The system is devised so that you only promote those who are deserving. Promotions occur via “Pull Requests.”
How the Wasabi Wallet Protect Transactions and Addresses
- Each user’s wasabi wallet is connected to the other wasabi wallets using Tor. Connecting to other wallets makes it harder to track IP addresses.
- Once the user is ready, they can add their coins to the “queue.” This signals the other wallets that are ready to join.
- Once the 50 wallets (the current minimum) have joined the public queue, an unsigned Bitcoin transaction is created.
- Before signing off, all users must check that their inputs and outputs are valid. Only after the validity is checked does the signing begin. At that point, all users must sign off on the multisig transaction. After all required signatures are collected the transaction gets broadcasted to the network.
- This process is secure for each user because before they must submit their input and output addresses before they sign off.
Security issues with CoinJoin
To CoinJoin, users need to negotiate the terms of the transactions they wish to join.
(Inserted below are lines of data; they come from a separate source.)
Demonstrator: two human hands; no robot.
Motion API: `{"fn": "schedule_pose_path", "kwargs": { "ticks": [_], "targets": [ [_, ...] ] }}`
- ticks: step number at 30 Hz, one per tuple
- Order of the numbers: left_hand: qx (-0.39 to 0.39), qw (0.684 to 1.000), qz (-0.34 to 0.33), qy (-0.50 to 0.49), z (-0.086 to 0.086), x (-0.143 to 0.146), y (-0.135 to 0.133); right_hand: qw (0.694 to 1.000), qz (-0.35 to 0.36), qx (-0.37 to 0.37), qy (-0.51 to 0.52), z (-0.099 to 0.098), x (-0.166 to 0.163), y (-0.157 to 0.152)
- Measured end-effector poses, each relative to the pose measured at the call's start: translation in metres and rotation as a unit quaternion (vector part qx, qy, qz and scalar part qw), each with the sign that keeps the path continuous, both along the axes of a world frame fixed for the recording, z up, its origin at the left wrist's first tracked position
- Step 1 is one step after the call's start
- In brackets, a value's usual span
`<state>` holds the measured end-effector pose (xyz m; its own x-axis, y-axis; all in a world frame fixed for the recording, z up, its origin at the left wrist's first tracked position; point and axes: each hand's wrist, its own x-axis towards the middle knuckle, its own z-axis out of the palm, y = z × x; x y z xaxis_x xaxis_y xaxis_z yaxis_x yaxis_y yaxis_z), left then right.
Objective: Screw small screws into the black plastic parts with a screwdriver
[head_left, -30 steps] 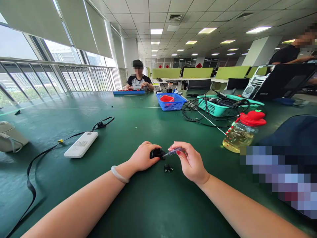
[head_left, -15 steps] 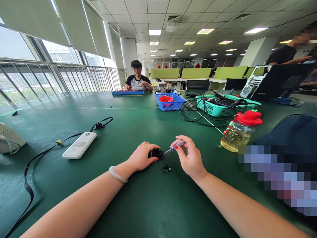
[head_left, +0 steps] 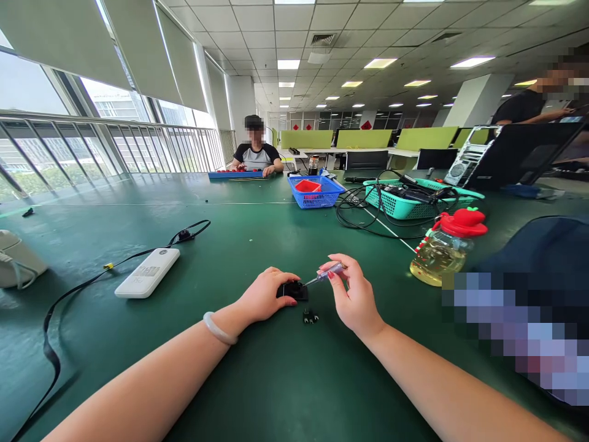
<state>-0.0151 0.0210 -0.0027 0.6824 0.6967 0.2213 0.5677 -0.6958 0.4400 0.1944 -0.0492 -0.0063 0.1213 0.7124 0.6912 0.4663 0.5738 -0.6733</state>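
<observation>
My left hand [head_left: 264,296] is closed over a small black plastic part [head_left: 293,290] and presses it onto the green table [head_left: 276,380]. My right hand [head_left: 352,294] pinches a small screwdriver [head_left: 327,273] with a clear handle. Its tip points down-left and meets the black part. A second small black piece [head_left: 310,317] lies loose on the table just in front of both hands. A pale bangle [head_left: 217,328] sits on my left wrist.
A white power bank [head_left: 147,272] with a black cable [head_left: 69,294] lies to the left. A bottle of yellow liquid with a red lid [head_left: 446,245] stands at the right. Blue [head_left: 315,191] and teal [head_left: 405,199] baskets sit further back. A person [head_left: 255,150] sits across the table.
My right hand raised the screwdriver handle, so the tool tilts more steeply onto the black part. My left hand kept its hold. The view shifted slightly.
</observation>
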Motion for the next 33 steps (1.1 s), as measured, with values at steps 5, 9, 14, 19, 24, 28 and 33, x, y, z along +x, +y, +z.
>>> {"fn": "schedule_pose_path", "kwargs": {
  "ticks": [5,9,14,19,24,28,33],
  "targets": [
    [-0.002,1.0,0.002,-0.003,-0.003,-0.001,0.001,0.991,0.02,0.115,-0.072,0.006,-0.005,-0.011],
    [-0.006,1.0,0.007,-0.007,0.0,0.0,-0.001,0.971,0.067,0.15,-0.172,0.01,-0.01,-0.014],
    [-0.009,1.0,0.0,-0.005,0.003,0.001,-0.002,0.97,0.077,0.132,-0.191,0.014,-0.011,-0.011],
    [0.008,1.0,-0.009,-0.006,0.0,-0.001,0.0,0.952,0.099,0.188,-0.221,0.016,-0.013,-0.017],
    [0.022,1.0,-0.014,-0.015,-0.003,-0.001,0.0,0.935,0.134,0.204,-0.259,0.015,-0.019,-0.021],
    [0.024,1.0,-0.012,-0.015,-0.003,-0.001,0.0,0.942,0.143,0.166,-0.254,0.013,-0.02,-0.019],
    [0.021,1.0,-0.012,-0.008,-0.002,-0.001,0.0,0.949,0.147,0.127,-0.246,0.013,-0.019,-0.017]
  ]
}}
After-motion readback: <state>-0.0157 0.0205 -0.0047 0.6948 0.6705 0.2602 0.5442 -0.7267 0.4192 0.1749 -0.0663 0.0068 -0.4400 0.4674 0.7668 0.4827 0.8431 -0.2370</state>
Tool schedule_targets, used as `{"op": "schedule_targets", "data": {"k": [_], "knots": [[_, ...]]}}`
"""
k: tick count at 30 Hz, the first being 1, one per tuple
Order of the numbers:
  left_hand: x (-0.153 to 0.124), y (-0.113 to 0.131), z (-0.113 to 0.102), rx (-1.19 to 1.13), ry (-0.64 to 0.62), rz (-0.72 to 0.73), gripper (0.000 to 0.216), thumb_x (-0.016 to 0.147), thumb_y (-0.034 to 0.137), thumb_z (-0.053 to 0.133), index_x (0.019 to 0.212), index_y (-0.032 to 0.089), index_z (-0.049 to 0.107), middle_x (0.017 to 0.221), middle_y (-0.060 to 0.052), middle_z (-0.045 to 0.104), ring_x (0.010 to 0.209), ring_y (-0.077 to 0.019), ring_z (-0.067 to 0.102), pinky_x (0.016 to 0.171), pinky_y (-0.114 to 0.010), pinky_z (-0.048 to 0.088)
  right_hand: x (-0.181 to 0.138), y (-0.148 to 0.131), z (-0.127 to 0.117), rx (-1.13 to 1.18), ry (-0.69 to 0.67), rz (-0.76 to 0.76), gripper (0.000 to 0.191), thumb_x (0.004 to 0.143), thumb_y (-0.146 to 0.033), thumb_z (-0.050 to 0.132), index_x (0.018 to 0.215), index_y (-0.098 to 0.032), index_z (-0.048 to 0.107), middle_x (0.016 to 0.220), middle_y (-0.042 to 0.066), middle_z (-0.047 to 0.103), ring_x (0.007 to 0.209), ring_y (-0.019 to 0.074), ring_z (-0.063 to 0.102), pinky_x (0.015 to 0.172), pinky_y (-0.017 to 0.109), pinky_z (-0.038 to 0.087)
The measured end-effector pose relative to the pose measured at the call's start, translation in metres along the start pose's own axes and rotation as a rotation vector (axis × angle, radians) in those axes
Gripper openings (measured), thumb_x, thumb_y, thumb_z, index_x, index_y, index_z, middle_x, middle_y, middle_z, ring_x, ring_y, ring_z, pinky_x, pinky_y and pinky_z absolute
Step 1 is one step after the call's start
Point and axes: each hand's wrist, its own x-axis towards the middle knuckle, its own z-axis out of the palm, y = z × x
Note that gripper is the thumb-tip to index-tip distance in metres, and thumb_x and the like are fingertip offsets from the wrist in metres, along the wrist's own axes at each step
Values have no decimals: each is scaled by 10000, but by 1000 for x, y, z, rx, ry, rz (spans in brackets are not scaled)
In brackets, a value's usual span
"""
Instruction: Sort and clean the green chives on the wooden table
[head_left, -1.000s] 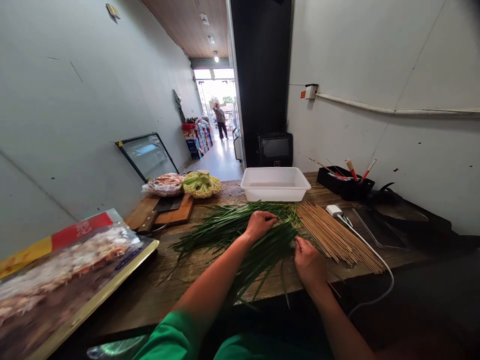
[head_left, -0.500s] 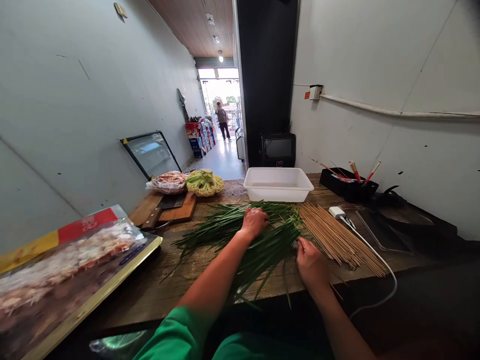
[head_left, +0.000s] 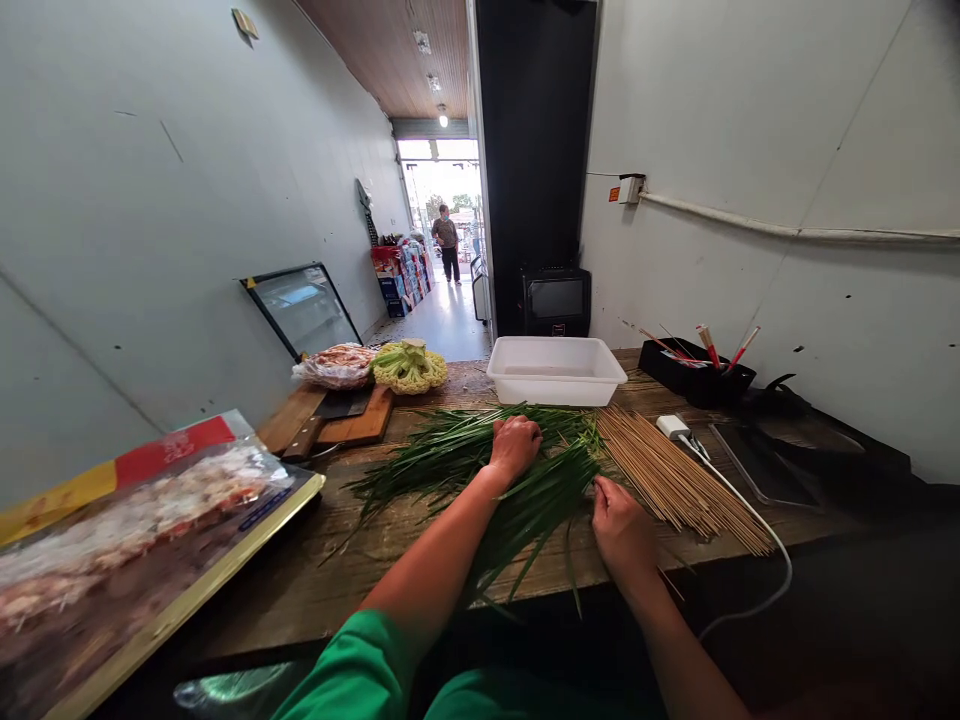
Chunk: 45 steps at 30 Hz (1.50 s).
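Long green garlic chives (head_left: 427, 450) lie in a loose pile on the wooden table, with another bunch fanned toward me. My left hand (head_left: 516, 446) reaches over the pile, its fingers curled down onto the chives; the fingertips are hidden among the leaves. At the right end of the nearer bunch, my right hand (head_left: 624, 525) is closed in a pinch. A thin bamboo skewer (head_left: 672, 585) shows below that wrist, in line with the pinch; its middle is covered by the hand. Many bamboo skewers (head_left: 679, 480) are spread to the right.
A white plastic tub (head_left: 556, 390) stands behind the chives. Cauliflower (head_left: 409, 368), bagged meat (head_left: 334, 366) and a cutting board (head_left: 356, 425) are at left, beyond a large food package (head_left: 150, 530). A charger (head_left: 673, 426) with cable and a black box (head_left: 694, 375) are at right. A person (head_left: 446, 243) stands in the doorway.
My left hand has shifted slightly to the right over the chives. My right hand stays nearly in place. The person in the doorway has changed stance.
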Motion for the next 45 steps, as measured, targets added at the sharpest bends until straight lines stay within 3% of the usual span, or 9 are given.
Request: {"op": "schedule_targets", "data": {"k": [4,8,17,20,25,29,37,41,45], "knots": [[3,-1,-3,-185,47,-14,223,778,160,492,916,153,667,882,-71,676,824,-176,590,789,-287,432,0,-1,0,-3,-3,11,353,925,-238,316,1060,-156,631,1013,86,683,864,166,635,743,250,432],[6,1,-2,-351,3,-35,317,747,101,467,988,140,669,835,-46,696,771,-147,604,759,-242,457,0,-2,-2,-20,-18,26,345,930,-243,324,1057,-161,634,1002,83,683,849,162,637,717,244,427],[5,0,-5,-522,7,-19,413,887,386,372,892,160,719,849,-48,706,823,-166,614,780,-251,441,0,-2,-3,13,-19,22,345,926,-235,326,1066,-152,630,1015,87,681,864,165,638,733,250,435],[5,1,-7,-527,-8,-4,405,893,365,361,913,163,711,870,-46,703,825,-156,609,786,-243,433,0,0,-1,19,-4,12,346,925,-232,326,1063,-149,631,1009,87,683,861,165,636,740,252,436],[5,0,-6,-549,53,-63,327,850,332,441,838,146,710,713,-18,674,675,-123,573,674,-220,430,0,-1,-2,12,-14,21,340,920,-231,341,1064,-144,636,1023,94,679,872,173,636,732,255,440],[6,-1,-1,-631,34,-113,287,823,268,472,931,135,702,617,-2,651,576,-104,552,625,-212,442,0,-4,-5,-2,-36,51,331,923,-239,351,1064,-160,640,1018,84,681,865,173,639,720,251,438],[3,7,-6,-566,-33,-94,279,756,146,465,861,133,724,710,-12,700,657,-110,592,673,-209,458,1,-6,-7,13,-43,45,339,929,-225,337,1065,-147,638,1016,93,680,917,173,629,775,247,432],[0,9,-10,-520,-68,-78,303,762,181,488,959,126,713,673,-2,684,585,-101,553,600,-205,431,0,-5,-5,13,-29,30,341,932,-228,332,1074,-150,632,1012,93,681,922,165,628,779,239,428],[-1,8,-10,-555,-45,-43,268,784,269,518,888,136,728,658,-7,679,607,-107,567,602,-201,429,0,-3,-3,14,-19,35,338,930,-229,337,1081,-156,630,1019,89,681,918,160,630,776,235,428]]}}
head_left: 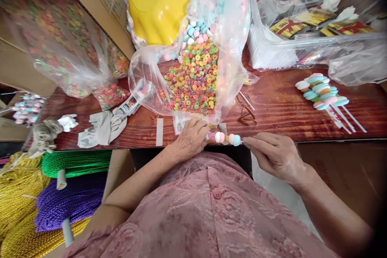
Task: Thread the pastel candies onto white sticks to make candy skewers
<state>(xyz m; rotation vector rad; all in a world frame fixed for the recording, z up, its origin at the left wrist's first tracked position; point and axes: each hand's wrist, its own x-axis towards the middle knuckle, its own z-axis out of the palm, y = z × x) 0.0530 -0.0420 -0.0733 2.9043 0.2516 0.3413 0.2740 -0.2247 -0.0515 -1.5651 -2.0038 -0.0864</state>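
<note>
A candy skewer [225,138] with pink, white and blue pieces lies level between my two hands at the table's near edge. My left hand [192,139] is closed around its left end, fingers pinched on a candy piece. My right hand [272,155] pinches the stick's right end just past the blue piece. Right behind my left hand, an open clear plastic bag [223,68] holds colourful candy rings [195,78] and pastel marshmallow-like pieces [196,32].
Finished candy skewers [322,92] lie at the right on the wooden table [278,105]. A yellow bowl [157,4] sits in the bag. More candy bags [60,44], a crumpled cloth [101,129], white sticks in plastic [269,48] and spools of cord [72,201] surround me.
</note>
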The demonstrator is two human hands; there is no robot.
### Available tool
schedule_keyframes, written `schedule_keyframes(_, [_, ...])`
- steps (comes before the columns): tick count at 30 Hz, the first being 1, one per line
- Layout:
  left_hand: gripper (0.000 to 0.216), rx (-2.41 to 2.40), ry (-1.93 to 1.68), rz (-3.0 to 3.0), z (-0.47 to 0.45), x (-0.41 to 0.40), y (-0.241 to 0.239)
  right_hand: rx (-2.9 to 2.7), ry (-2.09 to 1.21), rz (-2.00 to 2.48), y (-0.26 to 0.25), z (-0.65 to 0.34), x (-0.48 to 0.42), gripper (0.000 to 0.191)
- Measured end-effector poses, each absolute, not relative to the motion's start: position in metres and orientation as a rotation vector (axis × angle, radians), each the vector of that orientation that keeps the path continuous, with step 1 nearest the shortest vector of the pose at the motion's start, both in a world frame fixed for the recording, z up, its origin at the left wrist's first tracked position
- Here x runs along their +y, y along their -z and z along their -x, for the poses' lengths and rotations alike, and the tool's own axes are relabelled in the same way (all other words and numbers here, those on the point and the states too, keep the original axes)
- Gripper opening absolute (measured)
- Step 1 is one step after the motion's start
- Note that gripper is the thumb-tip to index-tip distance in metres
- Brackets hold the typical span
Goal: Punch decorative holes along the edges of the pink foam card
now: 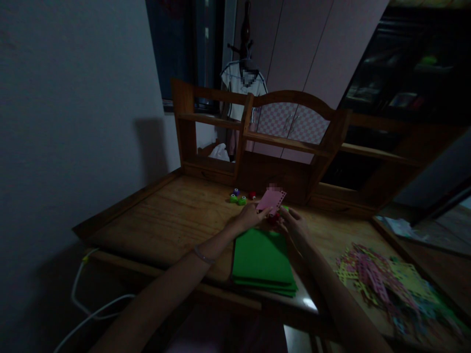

Early services were centralized servers. These centralized servers required users to trust the service operator with their coins, as the transaction was sent to the third-party first. The problem users face is the risk of theft while the service coordinates the joint transaction.
With centralized services, there is always the risk that privacy is compromised, as private information is stored by the service.
More recent projects that are decentralized CoinJoins, such as JoinMarket, aim to circumvent the problems related to centralization.
In the past, there was a security issue with the SharedCoin service. Security consultant Kristov Atlas, suggests that SharedCoin should be used merely as a light protective measure for financial privacy. Atlas created a tool he called ‘CoinJoin Sudoku.’ This is a program that can detect relationships between certain payments.
Using Wasabi’s wallets reduce the chance of a Sybil attack, according to Aviv Milner. This is because there is a fee to run coins through the mixer. So, if someone Sybiled the wallet, they would actually end up funding the wallet, thereby making it more usable.
Benefits of CoinJoin
- Security is increased because with a CoinJoin tracking the IP addresses or blacklisting address/transactions is increasingly difficult.
- Increased forensics of Bitcoin transactions threatens not only privacy but also the fungibility of the asset.
- CoinJoin is built into the design of the script, so it does not require extra engineering.
- It uses the basic method of a mulitsig but offers more flexibility.
- Because the collected transactions in a CoinJoin are signed only after the script is deemed valid, there is no risk of losing your coins to other users, and you can save on transaction fees.